-- Opening Marker --

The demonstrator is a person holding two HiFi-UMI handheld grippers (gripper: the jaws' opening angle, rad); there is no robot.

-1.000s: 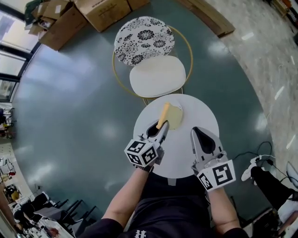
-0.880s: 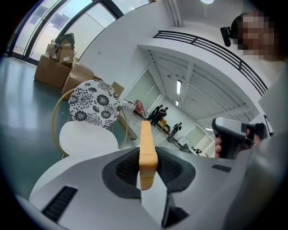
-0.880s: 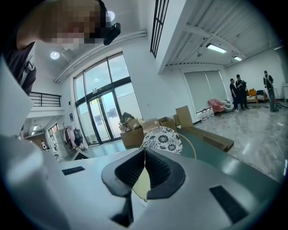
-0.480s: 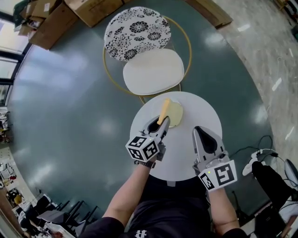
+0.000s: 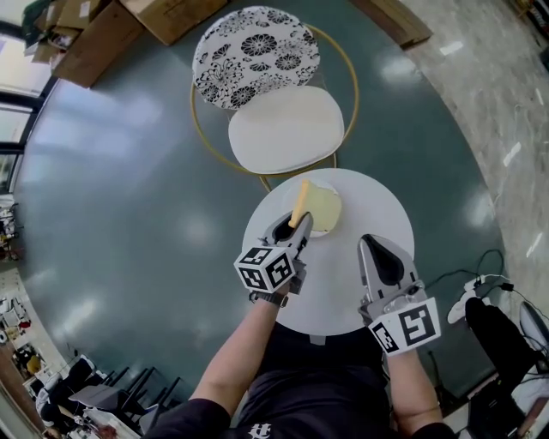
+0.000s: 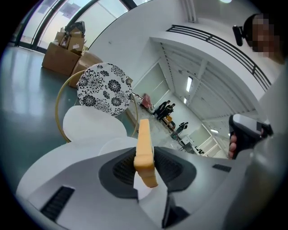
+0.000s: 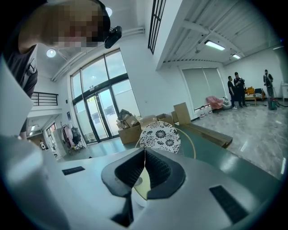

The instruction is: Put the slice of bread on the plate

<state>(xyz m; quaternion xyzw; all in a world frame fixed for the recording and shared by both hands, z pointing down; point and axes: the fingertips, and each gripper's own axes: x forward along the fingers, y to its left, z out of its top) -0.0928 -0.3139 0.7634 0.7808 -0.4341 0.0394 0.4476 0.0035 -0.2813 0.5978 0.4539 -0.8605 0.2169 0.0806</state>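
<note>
A slice of bread stands on edge between the jaws of my left gripper, which is shut on it. The slice hangs over the left part of the pale yellow plate on the round white table. The left gripper view shows the bread edge-on, clamped at its lower end, with the plate beyond it. My right gripper hovers over the table's right side, below and to the right of the plate. Its jaws are shut with nothing between them, and the plate shows beneath them.
A chair with a white seat, gold frame and floral back stands just past the table. Cardboard boxes sit at the far edge of the teal floor. Cables and a white plug lie right of the table.
My left gripper has come down with the bread over the plate. The right gripper has sunk a little too. Both jaws stand as before.
</note>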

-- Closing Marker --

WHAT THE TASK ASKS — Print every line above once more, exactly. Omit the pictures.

ANSWER SPACE —
The demonstrator is a person holding two HiFi-UMI handheld grippers (gripper: the jaws' opening angle, rad); there is no robot.

-1.000s: 
-0.880s: 
-0.880s: 
-0.480s: 
+0.000s: 
+0.000s: 
+0.000s: 

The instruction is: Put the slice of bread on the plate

<state>(xyz m; quaternion xyzw; all in a world frame fixed for the recording and shared by both hands, z pointing down; point and axes: the fingertips, and each gripper's own axes: x forward along the fingers, y to its left, z out of its top) -0.0928 -0.3139 0.7634 0.7808 -0.4341 0.0394 0.4476 0.0035 -0.2813 0.5978 0.4539 -0.8605 0.2169 0.0806</state>
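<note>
A slice of bread stands on edge between the jaws of my left gripper, which is shut on it. The slice hangs over the left part of the pale yellow plate on the round white table. The left gripper view shows the bread edge-on, clamped at its lower end, with the plate beyond it. My right gripper hovers over the table's right side, below and to the right of the plate. Its jaws are shut with nothing between them, and the plate shows beneath them.
A chair with a white seat, gold frame and floral back stands just past the table. Cardboard boxes sit at the far edge of the teal floor. Cables and a white plug lie right of the table.
My left gripper has come down with the bread over the plate. The right gripper has sunk a little too. Both jaws stand as before.
</note>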

No further output is required for this answer.